WHAT THE EXERCISE ASKS: All that is needed is the listing, transcribed exactly and in full.

RAW DATA:

----

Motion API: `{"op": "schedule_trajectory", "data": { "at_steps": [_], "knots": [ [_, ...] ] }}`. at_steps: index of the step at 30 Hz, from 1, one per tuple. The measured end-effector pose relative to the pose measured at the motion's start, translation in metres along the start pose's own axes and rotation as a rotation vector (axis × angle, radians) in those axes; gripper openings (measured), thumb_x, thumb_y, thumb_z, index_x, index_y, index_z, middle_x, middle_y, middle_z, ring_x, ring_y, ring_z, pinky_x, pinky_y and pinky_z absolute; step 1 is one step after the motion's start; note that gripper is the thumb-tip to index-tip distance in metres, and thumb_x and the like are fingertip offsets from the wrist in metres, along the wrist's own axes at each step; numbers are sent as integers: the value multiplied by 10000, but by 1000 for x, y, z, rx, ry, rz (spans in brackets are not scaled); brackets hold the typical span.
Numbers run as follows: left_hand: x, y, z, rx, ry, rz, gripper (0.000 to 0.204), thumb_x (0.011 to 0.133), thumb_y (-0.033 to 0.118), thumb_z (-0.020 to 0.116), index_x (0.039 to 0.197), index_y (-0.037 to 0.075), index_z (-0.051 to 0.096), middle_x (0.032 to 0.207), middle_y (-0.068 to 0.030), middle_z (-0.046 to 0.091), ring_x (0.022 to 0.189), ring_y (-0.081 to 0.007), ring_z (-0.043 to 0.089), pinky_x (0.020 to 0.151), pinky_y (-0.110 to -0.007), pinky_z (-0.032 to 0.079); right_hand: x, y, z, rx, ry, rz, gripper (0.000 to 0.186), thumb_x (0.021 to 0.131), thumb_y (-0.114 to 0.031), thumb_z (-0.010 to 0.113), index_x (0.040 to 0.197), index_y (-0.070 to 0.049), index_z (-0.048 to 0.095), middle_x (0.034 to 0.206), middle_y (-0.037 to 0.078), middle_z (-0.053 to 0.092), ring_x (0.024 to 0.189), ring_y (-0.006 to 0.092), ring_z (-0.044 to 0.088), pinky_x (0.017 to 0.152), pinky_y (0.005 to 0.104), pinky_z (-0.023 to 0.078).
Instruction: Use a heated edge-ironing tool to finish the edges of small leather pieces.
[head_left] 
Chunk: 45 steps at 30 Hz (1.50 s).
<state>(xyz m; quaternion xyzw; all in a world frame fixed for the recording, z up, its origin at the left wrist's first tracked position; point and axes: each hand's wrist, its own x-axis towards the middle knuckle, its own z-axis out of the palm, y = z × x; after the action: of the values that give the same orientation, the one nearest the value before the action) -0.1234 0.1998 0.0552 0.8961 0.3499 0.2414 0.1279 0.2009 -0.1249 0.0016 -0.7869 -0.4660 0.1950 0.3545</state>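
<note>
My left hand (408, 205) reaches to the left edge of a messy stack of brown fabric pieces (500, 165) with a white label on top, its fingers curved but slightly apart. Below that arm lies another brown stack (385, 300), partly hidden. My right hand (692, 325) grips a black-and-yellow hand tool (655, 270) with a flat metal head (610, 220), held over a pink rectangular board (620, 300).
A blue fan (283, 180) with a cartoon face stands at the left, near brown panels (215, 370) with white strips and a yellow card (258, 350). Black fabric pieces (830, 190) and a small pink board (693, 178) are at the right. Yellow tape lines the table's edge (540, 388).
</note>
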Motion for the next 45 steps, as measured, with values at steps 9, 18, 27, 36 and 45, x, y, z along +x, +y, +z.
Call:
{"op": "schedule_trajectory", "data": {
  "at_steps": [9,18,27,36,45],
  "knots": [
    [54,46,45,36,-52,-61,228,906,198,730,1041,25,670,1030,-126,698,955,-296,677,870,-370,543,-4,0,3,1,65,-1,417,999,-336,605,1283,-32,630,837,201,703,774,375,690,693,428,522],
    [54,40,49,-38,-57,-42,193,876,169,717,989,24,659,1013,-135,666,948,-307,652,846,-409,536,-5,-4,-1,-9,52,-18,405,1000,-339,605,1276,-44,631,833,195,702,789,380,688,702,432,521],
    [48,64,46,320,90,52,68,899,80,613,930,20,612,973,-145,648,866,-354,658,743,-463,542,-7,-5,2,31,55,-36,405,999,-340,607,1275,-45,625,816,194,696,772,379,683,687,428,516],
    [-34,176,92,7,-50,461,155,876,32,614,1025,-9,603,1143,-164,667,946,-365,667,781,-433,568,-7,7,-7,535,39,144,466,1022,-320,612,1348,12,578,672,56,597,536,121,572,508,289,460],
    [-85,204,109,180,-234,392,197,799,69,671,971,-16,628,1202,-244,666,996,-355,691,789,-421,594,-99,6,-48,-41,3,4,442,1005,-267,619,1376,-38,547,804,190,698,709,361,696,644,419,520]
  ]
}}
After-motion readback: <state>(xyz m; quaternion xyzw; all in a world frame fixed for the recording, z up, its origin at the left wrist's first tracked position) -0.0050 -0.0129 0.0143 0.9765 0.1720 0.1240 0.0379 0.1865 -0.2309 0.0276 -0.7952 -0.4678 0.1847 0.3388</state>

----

WRITTEN RESPONSE:
Motion API: `{"op": "schedule_trajectory", "data": { "at_steps": [_], "knots": [ [_, ...] ] }}`. at_steps: index of the step at 30 Hz, from 1, one per tuple. The measured end-effector pose relative to the pose measured at the motion's start, translation in metres along the start pose's own axes and rotation as a rotation vector (axis × angle, radians) in those axes; gripper openings (measured), thumb_x, thumb_y, thumb_z, index_x, index_y, index_z, middle_x, middle_y, middle_z, ring_x, ring_y, ring_z, pinky_x, pinky_y and pinky_z absolute; step 1 is one step after the motion's start; note that gripper is the thumb-tip to index-tip distance in metres, and thumb_x and the like are fingertip offsets from the wrist in metres, along the wrist's own axes at each step; numbers are sent as integers: the value multiplied by 10000, but by 1000 for x, y, z, rx, ry, rz (spans in brackets are not scaled); brackets hold the typical span.
Numbers run as follows: left_hand: x, y, z, rx, ry, rz, gripper (0.000 to 0.204), thumb_x (0.011 to 0.133), thumb_y (-0.033 to 0.118), thumb_z (-0.020 to 0.116), index_x (0.039 to 0.197), index_y (-0.037 to 0.075), index_z (-0.051 to 0.096), middle_x (0.032 to 0.207), middle_y (-0.068 to 0.030), middle_z (-0.046 to 0.091), ring_x (0.022 to 0.189), ring_y (-0.081 to 0.007), ring_z (-0.043 to 0.089), pinky_x (0.020 to 0.151), pinky_y (-0.110 to -0.007), pinky_z (-0.032 to 0.079); right_hand: x, y, z, rx, ry, rz, gripper (0.000 to 0.186), thumb_x (0.021 to 0.131), thumb_y (-0.114 to 0.031), thumb_z (-0.010 to 0.113), index_x (0.040 to 0.197), index_y (-0.070 to 0.049), index_z (-0.048 to 0.095), middle_x (0.034 to 0.206), middle_y (-0.037 to 0.078), middle_z (-0.053 to 0.092), ring_x (0.024 to 0.189), ring_y (-0.006 to 0.092), ring_z (-0.044 to 0.088), pinky_x (0.017 to 0.152), pinky_y (0.005 to 0.104), pinky_z (-0.023 to 0.078).
Instruction: Use a heated edge-ironing tool to finish the edges of small leather pieces.
[head_left] 
Chunk: 45 steps at 30 Hz (1.50 s).
<state>(xyz m; quaternion xyzw; all in a world frame fixed for the recording, z up, its origin at the left wrist's first tracked position; point and axes: each hand's wrist, its own x-axis towards the middle knuckle, its own z-axis out of the palm, y = z × x; after the action: of the values that give the same orientation, the one nearest the value before the action) -0.1234 0.1998 0.0552 0.8961 0.3499 0.2414 0.1279 0.2009 -0.1249 0.0016 -0.7869 -0.4660 0.1950 0.3545</state>
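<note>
My left hand (408, 205) reaches to the left edge of a messy stack of brown fabric pieces (500, 165) with a white label on top, its fingers curved but slightly apart. Below that arm lies another brown stack (385, 300), partly hidden. My right hand (692, 325) grips a black-and-yellow hand tool (655, 270) with a flat metal head (610, 220), held over a pink rectangular board (620, 300).
A blue fan (283, 180) with a cartoon face stands at the left, near brown panels (215, 370) with white strips and a yellow card (258, 350). Black fabric pieces (830, 190) and a small pink board (693, 178) are at the right. Yellow tape lines the table's edge (540, 388).
</note>
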Motion for the next 45 steps, as measured, with values at steps 9, 18, 27, 36 and 45, x, y, z along +x, +y, +z.
Call:
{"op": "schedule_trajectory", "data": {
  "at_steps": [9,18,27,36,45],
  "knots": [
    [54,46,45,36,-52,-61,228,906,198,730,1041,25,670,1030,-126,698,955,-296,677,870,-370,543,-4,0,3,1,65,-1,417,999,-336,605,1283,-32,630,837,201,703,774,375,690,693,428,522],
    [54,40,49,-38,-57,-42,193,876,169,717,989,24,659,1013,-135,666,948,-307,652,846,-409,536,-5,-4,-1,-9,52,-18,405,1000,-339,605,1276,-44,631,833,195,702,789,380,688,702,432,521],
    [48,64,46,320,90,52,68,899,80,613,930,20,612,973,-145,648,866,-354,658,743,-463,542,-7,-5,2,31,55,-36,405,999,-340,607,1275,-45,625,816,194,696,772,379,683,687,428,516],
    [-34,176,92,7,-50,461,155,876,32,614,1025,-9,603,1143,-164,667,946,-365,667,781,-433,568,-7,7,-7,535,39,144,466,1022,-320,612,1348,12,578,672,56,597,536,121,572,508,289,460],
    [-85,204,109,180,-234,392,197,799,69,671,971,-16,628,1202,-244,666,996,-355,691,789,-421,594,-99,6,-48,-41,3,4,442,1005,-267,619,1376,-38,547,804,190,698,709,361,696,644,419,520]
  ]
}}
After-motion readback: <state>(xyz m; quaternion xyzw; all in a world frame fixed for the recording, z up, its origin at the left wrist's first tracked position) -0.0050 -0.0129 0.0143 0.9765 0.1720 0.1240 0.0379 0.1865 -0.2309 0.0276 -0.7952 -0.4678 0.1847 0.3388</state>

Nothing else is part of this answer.